Os requisitos legais para constituir uma cooperativa são semelhantes aos procedimentos para constituir as demais formas de pessoa jurídica, no entanto, existem algumas limitações para o caso de um Termo Territorial Coletivo que devem ser levadas em consideração: a atividade desenvolvida deve ser de natureza econômica, com repartição igual de eventuais valores apurados entre os cooperativados, e existe um número mínimo de pessoas para a conformação de uma cooperativa. No caso, a maior limitação seria a necessidade de natureza econômica, pois esta não é a natureza de um TTC. Contudo, uma possibilidade seria a constituição de um TTC sob outro formato para que, posteriormente, fosse constituída uma cooperativa para realizar a gestão. Nesse caso poderia existir uma conformação de duas modalidades, sendo uma fundação onde a gestão seria realizada por meio da cooperativa.
Consórcio
Formado por um grupo que reúne pessoas naturais ou jurídicas com a finalidade de proporcionar o acesso ao consumo de bens e serviços através de autofinanciamento, esta forma de organização pode servir para a aquisição de bens móveis, imóveis ou serviços pelo grupo. Por constituir uma organização para a aquisição de bens, o consórcio possui um prazo de duração determinado (que pode ser por um tempo longo).

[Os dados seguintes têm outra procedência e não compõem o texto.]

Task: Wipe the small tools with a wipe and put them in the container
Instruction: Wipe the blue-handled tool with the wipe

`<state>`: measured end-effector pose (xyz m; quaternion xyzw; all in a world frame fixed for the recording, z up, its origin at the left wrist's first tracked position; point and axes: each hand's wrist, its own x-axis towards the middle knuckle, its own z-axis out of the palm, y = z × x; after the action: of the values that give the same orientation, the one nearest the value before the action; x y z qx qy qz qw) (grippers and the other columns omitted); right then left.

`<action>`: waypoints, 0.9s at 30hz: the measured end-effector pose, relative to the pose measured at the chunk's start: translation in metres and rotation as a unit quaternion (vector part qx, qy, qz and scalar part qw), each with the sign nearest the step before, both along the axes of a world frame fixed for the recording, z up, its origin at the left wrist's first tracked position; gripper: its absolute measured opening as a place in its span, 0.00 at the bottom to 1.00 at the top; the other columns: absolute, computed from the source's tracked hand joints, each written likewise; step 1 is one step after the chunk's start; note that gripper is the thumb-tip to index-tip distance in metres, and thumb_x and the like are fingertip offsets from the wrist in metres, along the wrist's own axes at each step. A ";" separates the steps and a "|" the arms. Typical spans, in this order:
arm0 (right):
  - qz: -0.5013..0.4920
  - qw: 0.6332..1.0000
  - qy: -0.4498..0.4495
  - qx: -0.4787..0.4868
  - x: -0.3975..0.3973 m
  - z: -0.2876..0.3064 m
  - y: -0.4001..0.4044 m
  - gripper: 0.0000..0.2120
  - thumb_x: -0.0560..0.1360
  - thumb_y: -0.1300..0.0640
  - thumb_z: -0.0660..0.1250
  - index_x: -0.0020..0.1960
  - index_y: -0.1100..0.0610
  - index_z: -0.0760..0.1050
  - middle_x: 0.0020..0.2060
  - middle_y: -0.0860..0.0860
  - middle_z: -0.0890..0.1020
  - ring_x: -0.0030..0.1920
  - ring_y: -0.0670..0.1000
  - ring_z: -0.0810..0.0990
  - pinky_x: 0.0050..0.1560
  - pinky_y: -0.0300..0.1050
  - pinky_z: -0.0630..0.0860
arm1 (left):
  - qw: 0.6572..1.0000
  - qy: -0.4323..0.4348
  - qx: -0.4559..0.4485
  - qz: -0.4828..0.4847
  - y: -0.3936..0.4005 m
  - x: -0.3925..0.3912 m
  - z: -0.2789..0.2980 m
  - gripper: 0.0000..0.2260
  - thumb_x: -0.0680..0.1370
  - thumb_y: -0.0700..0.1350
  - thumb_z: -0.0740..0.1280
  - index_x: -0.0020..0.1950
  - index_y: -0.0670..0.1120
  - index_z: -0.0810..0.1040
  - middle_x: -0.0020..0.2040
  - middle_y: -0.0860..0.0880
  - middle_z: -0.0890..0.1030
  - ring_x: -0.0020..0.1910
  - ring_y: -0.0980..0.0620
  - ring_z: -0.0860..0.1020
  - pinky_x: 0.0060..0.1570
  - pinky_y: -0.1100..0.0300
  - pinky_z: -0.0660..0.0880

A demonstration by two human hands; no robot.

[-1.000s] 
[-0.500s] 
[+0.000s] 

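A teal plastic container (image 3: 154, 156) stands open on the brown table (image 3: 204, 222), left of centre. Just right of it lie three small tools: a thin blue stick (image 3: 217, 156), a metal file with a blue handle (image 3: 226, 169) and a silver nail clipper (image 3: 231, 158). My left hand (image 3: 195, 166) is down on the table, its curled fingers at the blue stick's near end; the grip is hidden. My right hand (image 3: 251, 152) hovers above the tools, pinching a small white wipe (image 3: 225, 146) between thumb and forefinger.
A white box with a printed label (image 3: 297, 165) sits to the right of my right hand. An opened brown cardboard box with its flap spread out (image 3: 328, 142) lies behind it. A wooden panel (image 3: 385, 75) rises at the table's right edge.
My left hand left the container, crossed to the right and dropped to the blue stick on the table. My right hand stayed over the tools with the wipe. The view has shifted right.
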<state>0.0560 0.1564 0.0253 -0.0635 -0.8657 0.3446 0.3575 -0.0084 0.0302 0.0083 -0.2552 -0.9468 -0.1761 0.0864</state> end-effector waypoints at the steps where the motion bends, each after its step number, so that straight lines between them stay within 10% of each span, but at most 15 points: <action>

Esse grupo não personificado formado é representado pela sua administradora e exige a existência de um contrato de consórcio para garantir o cumprimento das obrigações de todos os participantes. No caso de um TTC, o consórcio poderia ser destinado à aquisição de imóveis, e o contrato de consórcio pode estabelecer as possibilidades para a gestão do TTC.
Condomínio
Por final, no caso de se pensar o TTC através de formato de condomínio, os requisitos são que deve ser formado por no mínimo dois proprietários, e os integrantes dessa forma de organização possuem poderes sobre um mesmo bem. Sua constituição pode ocorrer por três formatos diferentes: voluntário, necessário ou edilício. No caso de um Termo Territorial Coletivo, o formato mais adequado para se adequar a uma gestão coletiva seria o “condomínio de lotes”, previsto na Lei no 13.465, de 11 de julho de 2017 e que diz respeito a um condomínio voluntário.
Nesse formato, o lote é visto como unidade autônoma do condomínio, podendo haver ou não edificação neste lote, as quais também fariam parte do condomínio de lotes. Dessa forma, algumas partes do condomínio poderiam ser de uso exclusivo dos titulares das edificações, sendo possível a constituição de condomínios edilícios para uso comum destas áreas construídas no condomínio de lotes. Enquanto isso, o lote em si faria parte do condomínio de lotes que seria de gestão coletiva e de posse do TTC. Portanto, para fazer uso do condomínio, a propriedade do terreno deve estar sob o TTC e não de cada integrante do condomínio. Dessa forma, a continuidade do TTC e a segurança da posse podem ficar garantidas.
Nesse caso a gestão das construções poderia ocorrer sob o formato de condomínio, mas não a gestão do TTC propriamente dito. Portanto, o TTC pode ser constituído na modalidade de condomínio de lotes, mas a sua gestão deve estar prevista sob outro formato (uma possibilidade seria a gestão ser realizada por meio de cooperativa).
Esta é a terceira matéria de uma série de quatro.